После бесконечно долгого, как ему казалось, ожидания он пошел вниз, то и дело оглядываясь назад. Он отчетливо слышал тяжелые неумолимые шаги за спиной в такт его собственным. Но его не преследовала фурия.
Это мстительные Эринии нанесли свой тайный удар, и вслед за Харцем шла невидимая фурия его совести.
Словно понятие греха опять появилось в мире и он был первым человеком, вновь почувствовавшим груз вины. Итак, компьютеры все-таки победили.
Харц медленно спустился по лестнице и вышел на улицу, все время слыша за спиной тяжелые неумолимые шаги, которые уже не принадлежали стальному роботу. Отныне они всегда будут сопровождать его.
Порог
В уютной квартирке в двенадцати этажах над машинами Западного Центрального парка было тихо. Жалюзи отражали мягкий свет. На стенах висели стандартные репродукции, на полу лежал ковер нейтрального цвета, в руке Хаггарда, иронично размышлявшего о ситуации, поблескивал хрустальный графин с янтарным виски.
«Совершенно неподходящее место, думал он, для эксперимента с черной магией».
Он налил Стоуну, который только что прибыл и теперь нервно затягивался сигаретой. Молодой адвокат наклонился вперед в своем кресле и взял стакан.
Ты не пьешь, Стив?
Не сегодня. Хаггард криво улыбнулся. Пей.
Стоун повиновался. Затем он отставил стакан, открыл портфель, который держал на коленях, и достал из него плоский продолговатый сверток.
Вот книга, которую ты просил. Он бросил сверток через комнату.
Хаггард не спешил вскрывать сверток. Осторожно положил его на приставной столик рядом с закрытым термосом, на котором задержал взгляд.
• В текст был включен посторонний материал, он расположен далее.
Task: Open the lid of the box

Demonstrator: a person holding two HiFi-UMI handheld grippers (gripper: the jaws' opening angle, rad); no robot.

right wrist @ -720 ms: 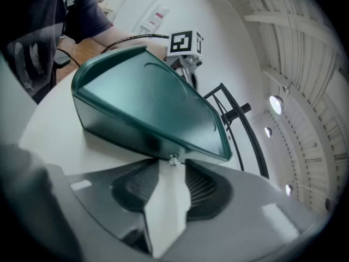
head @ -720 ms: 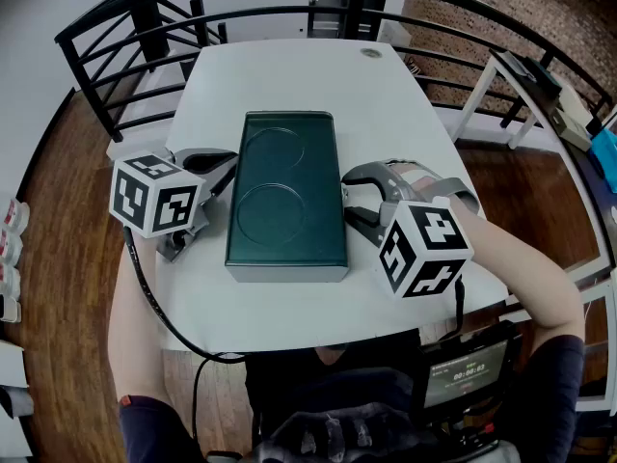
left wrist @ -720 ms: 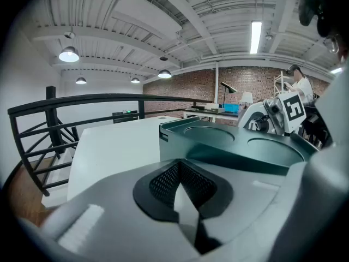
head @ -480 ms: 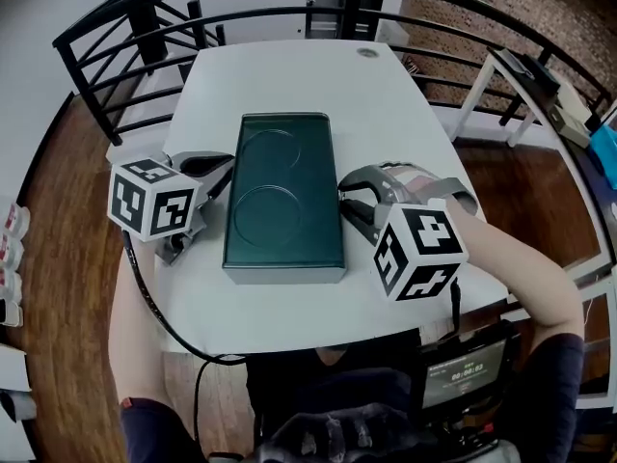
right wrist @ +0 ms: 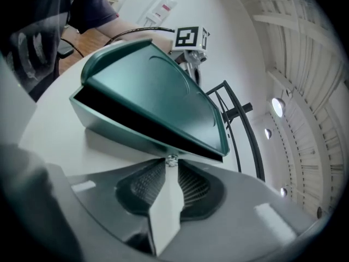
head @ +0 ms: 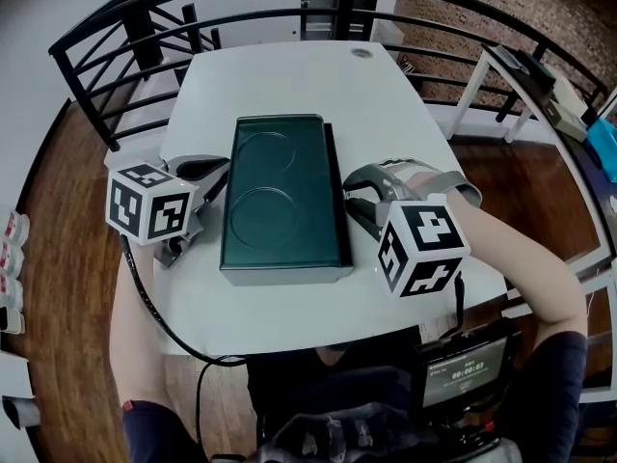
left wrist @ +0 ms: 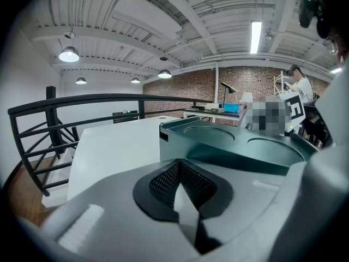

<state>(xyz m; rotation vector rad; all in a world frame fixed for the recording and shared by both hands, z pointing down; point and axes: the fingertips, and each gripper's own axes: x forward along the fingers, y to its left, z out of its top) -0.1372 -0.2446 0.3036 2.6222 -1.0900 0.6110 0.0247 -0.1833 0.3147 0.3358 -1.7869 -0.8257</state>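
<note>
A dark green rectangular box (head: 281, 199) lies lengthwise on the white table (head: 289, 75). Its lid (right wrist: 158, 100) has two pressed circles. The lid's right edge is raised, and a dark gap shows above the base (right wrist: 114, 132). My right gripper (head: 347, 201) is at that right edge, shut on a small metal tab under the lid's rim (right wrist: 171, 160). My left gripper (head: 222, 177) rests by the box's left side, shut with nothing held. The box wall (left wrist: 234, 152) stands just right of its fingertips (left wrist: 182, 173).
A black metal railing (head: 106, 37) curves round the table's far and left sides. A small round disc (head: 362, 53) lies at the table's far end. White shelving (head: 540, 80) stands at the right over wooden floor. A screen device (head: 465, 374) hangs near my waist.
The lid's right edge has lifted a little with my right gripper, and a dark gap now shows along that side. The left gripper has stayed where it was.
</note>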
Стивен Хаггард всегда отличался холодностью. Владелец переживающего не лучшие времена рекламного агентства, он словно не замечал испытаний, которые выпадали на долю других, но явно не затрагивали его. Красивый мужчина тридцати четырех лет, с тонкими губами и равнодушным взглядом черных глаз, он невозмутимо шел по жизни. Как будто был закован в ледяные доспехи если не весь сделан изо льда.
А вот Стоун был полон тепла и смеха, этот крепкий парень с приятным лицом, немного моложе хозяина квартиры. Весь его вид не то что говорил, а кричал о простодушии.